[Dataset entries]
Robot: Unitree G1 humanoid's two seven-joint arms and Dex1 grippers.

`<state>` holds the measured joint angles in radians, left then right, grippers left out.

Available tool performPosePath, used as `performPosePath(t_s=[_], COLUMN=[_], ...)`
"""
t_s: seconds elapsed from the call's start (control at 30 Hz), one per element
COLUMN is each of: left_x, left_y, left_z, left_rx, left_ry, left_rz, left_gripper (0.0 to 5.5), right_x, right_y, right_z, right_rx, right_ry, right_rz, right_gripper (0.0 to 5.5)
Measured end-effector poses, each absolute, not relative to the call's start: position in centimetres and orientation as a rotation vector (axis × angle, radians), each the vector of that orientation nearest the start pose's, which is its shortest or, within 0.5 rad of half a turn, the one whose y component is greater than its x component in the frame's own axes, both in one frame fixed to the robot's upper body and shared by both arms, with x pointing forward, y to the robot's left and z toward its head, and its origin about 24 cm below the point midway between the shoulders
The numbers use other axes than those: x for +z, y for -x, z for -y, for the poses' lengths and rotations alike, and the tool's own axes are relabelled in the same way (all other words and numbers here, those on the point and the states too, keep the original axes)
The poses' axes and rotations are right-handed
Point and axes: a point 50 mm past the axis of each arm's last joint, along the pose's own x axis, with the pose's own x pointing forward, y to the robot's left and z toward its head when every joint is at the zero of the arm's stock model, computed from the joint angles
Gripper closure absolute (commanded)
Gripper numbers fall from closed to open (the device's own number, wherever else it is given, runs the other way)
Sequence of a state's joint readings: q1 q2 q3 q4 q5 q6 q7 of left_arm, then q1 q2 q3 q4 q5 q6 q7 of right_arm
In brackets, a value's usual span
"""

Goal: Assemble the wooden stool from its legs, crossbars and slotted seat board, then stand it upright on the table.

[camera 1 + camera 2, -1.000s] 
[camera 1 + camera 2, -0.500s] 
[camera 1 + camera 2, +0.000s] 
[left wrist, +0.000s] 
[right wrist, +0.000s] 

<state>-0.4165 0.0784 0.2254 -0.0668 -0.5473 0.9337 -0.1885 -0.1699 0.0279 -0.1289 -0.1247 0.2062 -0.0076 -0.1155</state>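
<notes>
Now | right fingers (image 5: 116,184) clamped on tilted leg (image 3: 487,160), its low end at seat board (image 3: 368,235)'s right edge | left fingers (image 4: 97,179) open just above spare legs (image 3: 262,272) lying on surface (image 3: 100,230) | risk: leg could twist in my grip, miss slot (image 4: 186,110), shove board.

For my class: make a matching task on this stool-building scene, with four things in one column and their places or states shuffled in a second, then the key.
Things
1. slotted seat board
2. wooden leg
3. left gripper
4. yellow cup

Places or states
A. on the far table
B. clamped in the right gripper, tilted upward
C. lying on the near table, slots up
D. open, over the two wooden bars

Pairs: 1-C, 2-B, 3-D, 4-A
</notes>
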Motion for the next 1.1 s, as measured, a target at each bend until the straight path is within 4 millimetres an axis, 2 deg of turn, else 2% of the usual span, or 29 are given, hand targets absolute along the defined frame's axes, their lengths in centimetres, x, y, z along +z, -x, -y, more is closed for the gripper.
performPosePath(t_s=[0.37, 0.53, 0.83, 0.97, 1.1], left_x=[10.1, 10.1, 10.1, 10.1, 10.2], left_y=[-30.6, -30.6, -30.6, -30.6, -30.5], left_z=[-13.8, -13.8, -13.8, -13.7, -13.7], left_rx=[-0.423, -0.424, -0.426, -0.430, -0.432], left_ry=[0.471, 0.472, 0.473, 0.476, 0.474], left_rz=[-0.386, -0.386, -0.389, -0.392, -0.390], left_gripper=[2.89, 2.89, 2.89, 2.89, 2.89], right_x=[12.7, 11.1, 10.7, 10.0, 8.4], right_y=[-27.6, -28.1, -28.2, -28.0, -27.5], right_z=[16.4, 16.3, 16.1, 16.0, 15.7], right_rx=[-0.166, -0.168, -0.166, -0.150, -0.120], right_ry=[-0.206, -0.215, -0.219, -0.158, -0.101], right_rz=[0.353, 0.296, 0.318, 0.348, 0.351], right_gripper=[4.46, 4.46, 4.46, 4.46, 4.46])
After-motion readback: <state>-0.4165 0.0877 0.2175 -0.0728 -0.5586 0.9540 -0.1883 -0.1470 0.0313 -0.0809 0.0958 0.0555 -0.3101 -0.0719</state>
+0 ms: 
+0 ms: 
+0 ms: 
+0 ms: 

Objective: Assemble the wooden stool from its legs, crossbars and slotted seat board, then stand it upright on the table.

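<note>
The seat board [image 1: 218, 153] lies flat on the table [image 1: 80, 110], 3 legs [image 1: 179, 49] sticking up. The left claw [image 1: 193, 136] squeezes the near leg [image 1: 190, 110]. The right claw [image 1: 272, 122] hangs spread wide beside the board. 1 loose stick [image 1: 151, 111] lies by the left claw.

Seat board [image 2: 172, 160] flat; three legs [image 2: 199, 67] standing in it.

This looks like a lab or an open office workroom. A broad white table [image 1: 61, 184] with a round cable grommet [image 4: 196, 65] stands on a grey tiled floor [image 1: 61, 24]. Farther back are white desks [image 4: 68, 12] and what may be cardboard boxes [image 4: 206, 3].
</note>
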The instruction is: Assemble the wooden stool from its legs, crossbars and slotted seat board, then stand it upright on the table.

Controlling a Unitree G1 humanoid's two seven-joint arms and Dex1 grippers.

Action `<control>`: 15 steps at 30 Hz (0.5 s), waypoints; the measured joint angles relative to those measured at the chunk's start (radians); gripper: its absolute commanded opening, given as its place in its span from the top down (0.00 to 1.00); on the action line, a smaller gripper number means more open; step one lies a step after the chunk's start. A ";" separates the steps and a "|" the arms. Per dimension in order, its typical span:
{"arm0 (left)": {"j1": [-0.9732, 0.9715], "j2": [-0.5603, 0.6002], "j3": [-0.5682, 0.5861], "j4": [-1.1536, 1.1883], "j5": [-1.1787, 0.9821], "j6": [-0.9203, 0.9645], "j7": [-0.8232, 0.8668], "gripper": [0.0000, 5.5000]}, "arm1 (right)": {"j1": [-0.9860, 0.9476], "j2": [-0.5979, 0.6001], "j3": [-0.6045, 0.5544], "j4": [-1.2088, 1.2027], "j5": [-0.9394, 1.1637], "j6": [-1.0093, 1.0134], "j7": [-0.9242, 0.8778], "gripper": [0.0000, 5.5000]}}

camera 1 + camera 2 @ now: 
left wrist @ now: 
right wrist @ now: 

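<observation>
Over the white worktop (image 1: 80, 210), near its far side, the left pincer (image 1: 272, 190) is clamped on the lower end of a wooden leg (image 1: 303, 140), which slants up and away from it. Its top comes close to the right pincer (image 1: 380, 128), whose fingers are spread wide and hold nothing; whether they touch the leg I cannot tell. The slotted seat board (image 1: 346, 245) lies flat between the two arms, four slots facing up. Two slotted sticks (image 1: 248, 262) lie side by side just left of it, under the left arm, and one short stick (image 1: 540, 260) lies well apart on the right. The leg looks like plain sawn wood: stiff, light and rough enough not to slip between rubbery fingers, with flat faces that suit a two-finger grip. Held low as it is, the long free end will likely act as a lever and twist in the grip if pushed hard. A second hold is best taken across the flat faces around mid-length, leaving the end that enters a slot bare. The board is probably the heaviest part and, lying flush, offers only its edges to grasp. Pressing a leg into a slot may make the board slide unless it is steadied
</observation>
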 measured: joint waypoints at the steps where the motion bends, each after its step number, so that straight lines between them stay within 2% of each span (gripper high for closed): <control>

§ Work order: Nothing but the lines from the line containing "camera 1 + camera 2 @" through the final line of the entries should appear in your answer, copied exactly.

§ Answer to the exercise:
camera 1 + camera 2 @ now: 
left wrist @ now: 
right wrist @ now: 

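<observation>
Over the white worktop (image 1: 80, 210), near its far side, the left pincer (image 1: 272, 190) is clamped on the lower end of a wooden leg (image 1: 303, 140), which slants up and away from it. Its top comes close to the right pincer (image 1: 380, 128), whose fingers are spread wide and hold nothing; whether they touch the leg I cannot tell. The slotted seat board (image 1: 346, 245) lies flat between the two arms, four slots facing up. Two slotted sticks (image 1: 248, 262) lie side by side just left of it, under the left arm, and one short stick (image 1: 540, 260) lies well apart on the right. The leg looks like plain sawn wood: stiff, light and rough enough not to slip between rubbery fingers, with flat faces that suit a two-finger grip. Held low as it is, the long free end will likely act as a lever and twist in the grip if pushed hard. A second hold is best taken across the flat faces around mid-length, leaving the end that enters a slot bare. The board is probably the heaviest part and, lying flush, offers only its edges to grasp. Pressing a leg into a slot may make the board slide unless it is steadied
</observation>
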 measured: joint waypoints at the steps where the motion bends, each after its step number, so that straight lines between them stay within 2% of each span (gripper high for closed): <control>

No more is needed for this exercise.